● Information provided:
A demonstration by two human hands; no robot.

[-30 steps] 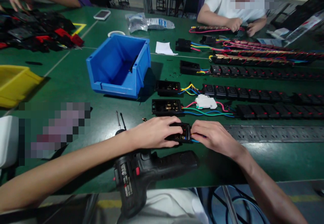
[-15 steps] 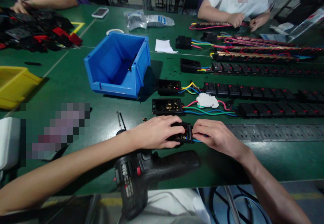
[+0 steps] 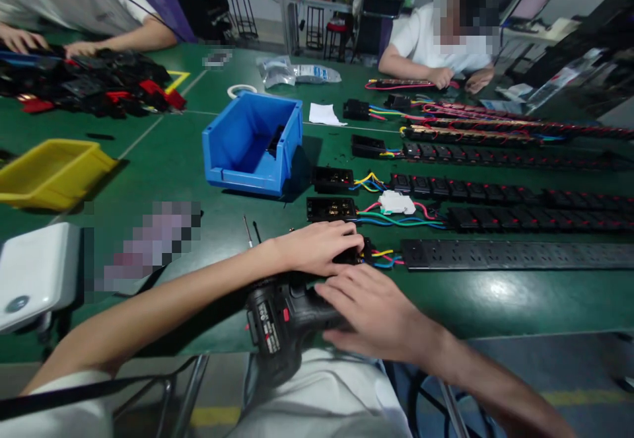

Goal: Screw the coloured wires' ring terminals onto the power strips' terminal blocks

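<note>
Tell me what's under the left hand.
A black housing: its right end shows, with coloured wires, yellow and blue among them, running toward the black socket strip. The left hand covers most of the housing, so most of its inside cannot be seen.

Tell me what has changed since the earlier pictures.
The right hand has let go of the coloured wires and moved toward the person and leftward, now spread over the handle of the power drill; contact is unclear. The view has also tilted up. The left hand stays on the black terminal box; the blue bin stands as before.
</note>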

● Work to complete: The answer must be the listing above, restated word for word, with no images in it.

● Output of the task:
A demonstration by two human hands; no robot.

[-30 steps] 
[-15 steps] 
[+0 steps] 

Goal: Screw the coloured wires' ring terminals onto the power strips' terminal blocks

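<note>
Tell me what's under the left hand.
A black housing: its right end shows, with coloured wires, yellow and blue among them, running toward the black socket strip. The left hand covers most of the housing, so most of its inside cannot be seen.

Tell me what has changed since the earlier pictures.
The right hand has let go of the coloured wires and moved toward the person and leftward, now spread over the handle of the power drill; contact is unclear. The view has also tilted up. The left hand stays on the black terminal box; the blue bin stands as before.
</note>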

The given output is the complete response.